[Opening Recorded data section]

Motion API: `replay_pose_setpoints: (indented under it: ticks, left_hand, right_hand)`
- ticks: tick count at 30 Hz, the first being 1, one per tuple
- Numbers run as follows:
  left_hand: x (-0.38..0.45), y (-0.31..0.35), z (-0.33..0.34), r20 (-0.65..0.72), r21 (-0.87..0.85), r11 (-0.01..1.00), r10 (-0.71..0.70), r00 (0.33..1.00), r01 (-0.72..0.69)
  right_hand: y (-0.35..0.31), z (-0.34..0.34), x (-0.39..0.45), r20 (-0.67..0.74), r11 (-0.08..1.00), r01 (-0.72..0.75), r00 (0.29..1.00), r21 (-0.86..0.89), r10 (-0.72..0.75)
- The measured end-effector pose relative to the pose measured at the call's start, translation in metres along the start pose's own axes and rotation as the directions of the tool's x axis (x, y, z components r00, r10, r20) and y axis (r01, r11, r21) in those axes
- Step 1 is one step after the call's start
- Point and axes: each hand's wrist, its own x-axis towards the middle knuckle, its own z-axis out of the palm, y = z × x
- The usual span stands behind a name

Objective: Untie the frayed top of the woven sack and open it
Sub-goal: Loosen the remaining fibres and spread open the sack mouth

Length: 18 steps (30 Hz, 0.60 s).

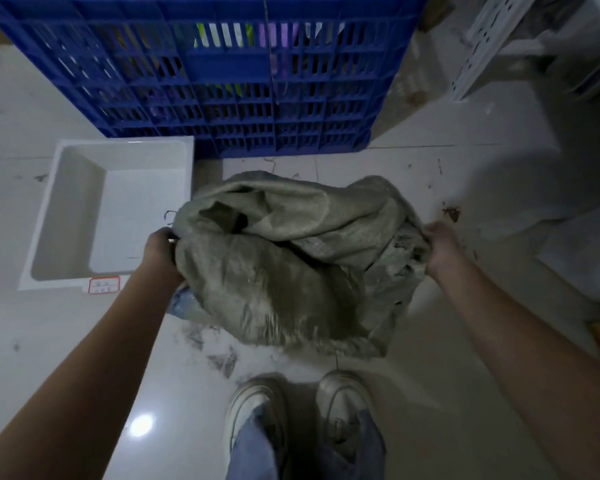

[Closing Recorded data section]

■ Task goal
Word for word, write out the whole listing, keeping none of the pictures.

■ Solution for this exercise
Motion API: `replay_pose_setpoints: (indented under it: ticks, left_hand, right_hand)`
- ticks: tick count at 30 Hz, the first being 1, one per tuple
- Numbers run as follows:
  left_hand: x (-0.38..0.45), y (-0.31..0.35), z (-0.33..0.34), r20 (-0.65..0.72), r21 (-0.87..0.85), r11 (-0.01..1.00), r10 (-0.71..0.70), r00 (0.33..1.00), r01 (-0.72..0.69)
  right_hand: y (-0.35..0.31), z (-0.34..0.34), x (-0.39..0.45), r20 (-0.67..0.74), r11 (-0.08..1.00), r01 (-0.72..0.75), r00 (0.29..1.00), r21 (-0.86..0.89), r10 (-0.72..0.75)
- The measured end-effector pose relative to the pose measured at the call's start, translation in metres along the start pose's own axes and rotation as the directions of the tool's x axis (x, y, z components r00, r10, r20) and y axis (r01, r11, r21) in those axes
- Step 1 is one step after the call's start
- Point and axes: each hand's wrist, its own x-axis towards the middle knuckle, its own z-axis out of the palm, y = z × x
- The usual span stands behind a name

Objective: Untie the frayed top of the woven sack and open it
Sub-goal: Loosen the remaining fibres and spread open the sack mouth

Length: 18 steps (30 Hz, 0.60 s).

The required output is complete.